There have been critics of this approach who regard Adesina’s book as hagiographic, noting that it reads more like an extended love letter than an analytical memoir. One column even dismissed Adesina as a “dishonest interlocutor of Nigerian history” and labelled the book an “annoying insult on Nigerians” because it substituted cliché praises of the president with little engagement with his policy successes or failures. The effort to present Buhari as virtuous and “straight as an arrow” fails to grapple with the empirical reality of insecurity, economic hardship, and institutional erosion that marked much of his tenure. The book’s strength is its intimate detail; its weakness is its reluctance to confront evidence that discomfits the inner circle.

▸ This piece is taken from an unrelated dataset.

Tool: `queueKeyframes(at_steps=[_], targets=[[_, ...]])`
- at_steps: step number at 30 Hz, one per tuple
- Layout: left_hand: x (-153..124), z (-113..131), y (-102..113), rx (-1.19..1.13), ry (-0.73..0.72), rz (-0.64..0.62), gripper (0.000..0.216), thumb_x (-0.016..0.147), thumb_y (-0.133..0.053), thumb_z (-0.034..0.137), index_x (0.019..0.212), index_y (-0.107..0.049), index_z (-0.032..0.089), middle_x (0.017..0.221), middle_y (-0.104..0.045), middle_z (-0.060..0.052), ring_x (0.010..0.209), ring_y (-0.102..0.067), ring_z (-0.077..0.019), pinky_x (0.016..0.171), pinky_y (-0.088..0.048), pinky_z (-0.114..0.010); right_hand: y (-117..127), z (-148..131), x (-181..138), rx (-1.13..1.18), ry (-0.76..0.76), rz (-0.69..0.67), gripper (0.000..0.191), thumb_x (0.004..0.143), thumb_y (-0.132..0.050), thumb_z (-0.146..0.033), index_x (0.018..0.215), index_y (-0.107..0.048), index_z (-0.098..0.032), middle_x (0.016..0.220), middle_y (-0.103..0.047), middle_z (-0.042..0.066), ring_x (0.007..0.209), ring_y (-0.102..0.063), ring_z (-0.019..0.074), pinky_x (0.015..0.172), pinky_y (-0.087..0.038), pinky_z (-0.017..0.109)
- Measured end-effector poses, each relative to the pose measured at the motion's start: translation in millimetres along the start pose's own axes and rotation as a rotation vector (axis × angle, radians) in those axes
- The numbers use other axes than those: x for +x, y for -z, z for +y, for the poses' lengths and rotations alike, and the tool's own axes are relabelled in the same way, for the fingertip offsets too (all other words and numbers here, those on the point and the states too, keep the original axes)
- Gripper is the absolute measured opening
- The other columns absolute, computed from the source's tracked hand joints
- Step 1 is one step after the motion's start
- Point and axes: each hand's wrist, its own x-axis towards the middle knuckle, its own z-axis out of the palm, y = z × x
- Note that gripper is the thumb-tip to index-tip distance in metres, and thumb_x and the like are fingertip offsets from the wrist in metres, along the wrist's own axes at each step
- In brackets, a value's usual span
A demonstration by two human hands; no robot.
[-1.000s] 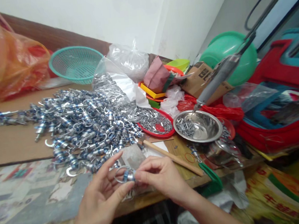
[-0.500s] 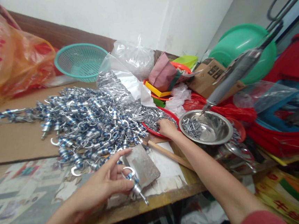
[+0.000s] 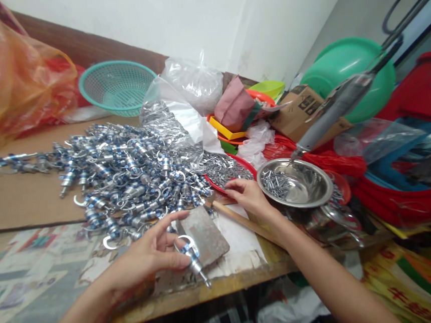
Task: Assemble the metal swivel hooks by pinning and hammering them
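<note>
Wood stick (image 3: 243, 221) btwn slab (image 3: 206, 238) & R hand (image 3: 252, 198).

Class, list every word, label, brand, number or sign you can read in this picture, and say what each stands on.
"牛", in red on the yellow bag; the characters after it and the mark above are too blurred to read surely.
Cardboard box: dark print, too blurred.
Printed sheet at left: too blurred.

Hook pile (image 3: 126, 174) left of tray (image 3: 216, 186), bowl (image 3: 308, 183) right of tray, basket (image 3: 118, 87) behind pile
</note>
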Motion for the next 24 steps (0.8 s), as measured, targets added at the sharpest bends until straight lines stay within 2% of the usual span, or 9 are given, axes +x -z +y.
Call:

Lessons from the Spokesman Without Lessons for the Nation
Garba Shehu’s account, billed as lessons from a spokesman, sits awkwardly between autobiography and communication manual. As someone who rose through the press corps to become a presidential spokesman, Shehu brings a seasoned understanding of messaging. Yet his narrative risks reducing governance to a series of soundbites. The presidency in his telling becomes a theatre of public relations challenges and triumphs, not a crucible of policy choices and their consequences.
In this sense, Shehu’s book is valuable for journalism students studying state communication. But for historians of governance, it reads like a dialectic on spin and framing rather than an account of what was done and why it mattered. When the presidency is depicted primarily as a communication challenge, the structural context — the economy, national security, social cohesion — drifts into the background. A spokesman’s perspective is a prism, but not a map, and Shehu does not compensate for this by offering the broader cartography of the Buhari years.
Headlines without History
Lai Mohammed’s Headlines and Soundbites operate in a similar register. Mohammed, who served as Information Minister under Buhari, talks about key moments of media engagement and the communication battles that defined the administration. This is inherently interesting. Governments are, after all, communicative projects as much as they are administrative ones. But the danger arises when headlines are mistaken for policies. Mohammed’s book promises an insider chronicle of governance and national orientation. Where it is at its best, it reveals how narratives were shaped, contested, and broadcast. Where it falls short is in bridging that coverage with measurable effects of policy. It is one thing to explain how a press release was crafted and another to show how that release shaped a nation’s fate.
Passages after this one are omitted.